De acordo com o texto, o cadastro deverá conter o nome completo dos condenados, CPF, data de nascimento, fotografia, características físicas, identificação datiloscópica e o perfil genético (DNA). Além disso, o sistema deve indicar a tipificação penal de cada crime cometido. A Secretaria de Estado de Segurança Pública (SESP) será o órgão responsável por regulamentar a criação, atualização e forma de acesso a esses dados, que deverão ser disponibilizados no sítio eletrônico da pasta para consulta pública.

A lei estabelece critérios específicos para a transparência e a segurança das informações. O acesso público aos dados do condenado é garantido desde a sentença definitiva até o término do cumprimento da pena. Em contrapartida, para proteger a privacidade e a segurança dos envolvidos, os dados das vítimas serão mantidos em sigilo absoluto, com acesso permitido apenas mediante autorização judicial.

O autor da proposta justifica que a transparência é uma forma eficiente de combate à criminalidade, permitindo que a população se proteja e reduza os riscos de reincidência. Cattani argumenta que a medida auxilia, por exemplo, em processos de contratação, evitando que pessoas com antecedentes por crimes sexuais ocupem determinadas funções.

A nova lei entra em vigor no prazo de 30 dias a partir da data de sua publicação oficial.

LEGISLAÇÃO ESTADUAL X FEDERAL

Mato Grosso não é o único a adotar um banco de dados para condenados por crimes sexuais. A medida já possui amparo na legislação federal, mas com diferenças pontuais em relação à nova norma estadual. No âmbito nacional, vigora a Lei nº 14.069/2020, que criou o Cadastro Nacional de Pessoas Condenadas por Crime de Estupro, posteriormente ampliada pela Lei nº 15.035/2024 para incluir o Cadastro Nacional de Pedófilos e Predadores Sexuais.

A principal diferença entre as duas esferas reside no momento em que a informação se torna pública e na abrangência dos dados. Enquanto a lei estadual de Mato Grosso exige a sentença transitada em julgado (quando não há mais possibilidade de recurso) para que os dados sejam disponibilizados para consulta pública, a legislação federal permite o acesso ao nome e CPF de réus condenados já em primeira instância. Caso o réu seja absolvido em recurso posterior, o sigilo federal é restabelecido.
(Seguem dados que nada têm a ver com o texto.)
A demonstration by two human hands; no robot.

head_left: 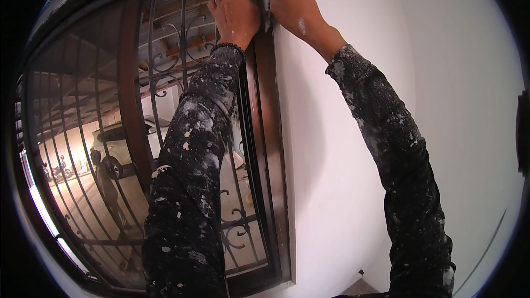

O cadastro federal é mais específico em listar diversos tipos penais além do estupro, incluindo estupro de vulnerável, registro não autorizado de intimidade sexual, favorecimento da prostituição e rufianismo. Já a lei estadual foca na figura do condenado por crime de estupro.

Ambos os cadastros preveem a inclusão de perfil genético (DNA), fotos e características físicas. No entanto, a lei federal exige informações adicionais como local de moradia e atividade laboral dos últimos três anos em casos de livramento condicional.

Em ambas as legislações, o acesso público às informações é mantido apenas até o término do cumprimento da pena. Recentemente, o Congresso Nacional manteve um veto presidencial que impediu a manutenção dos dados no cadastro federal por dez anos após o fim da pena, sob a justificativa de evitar violações à dignidade e à imagem do condenado após a dívida com a justiça ser quitada.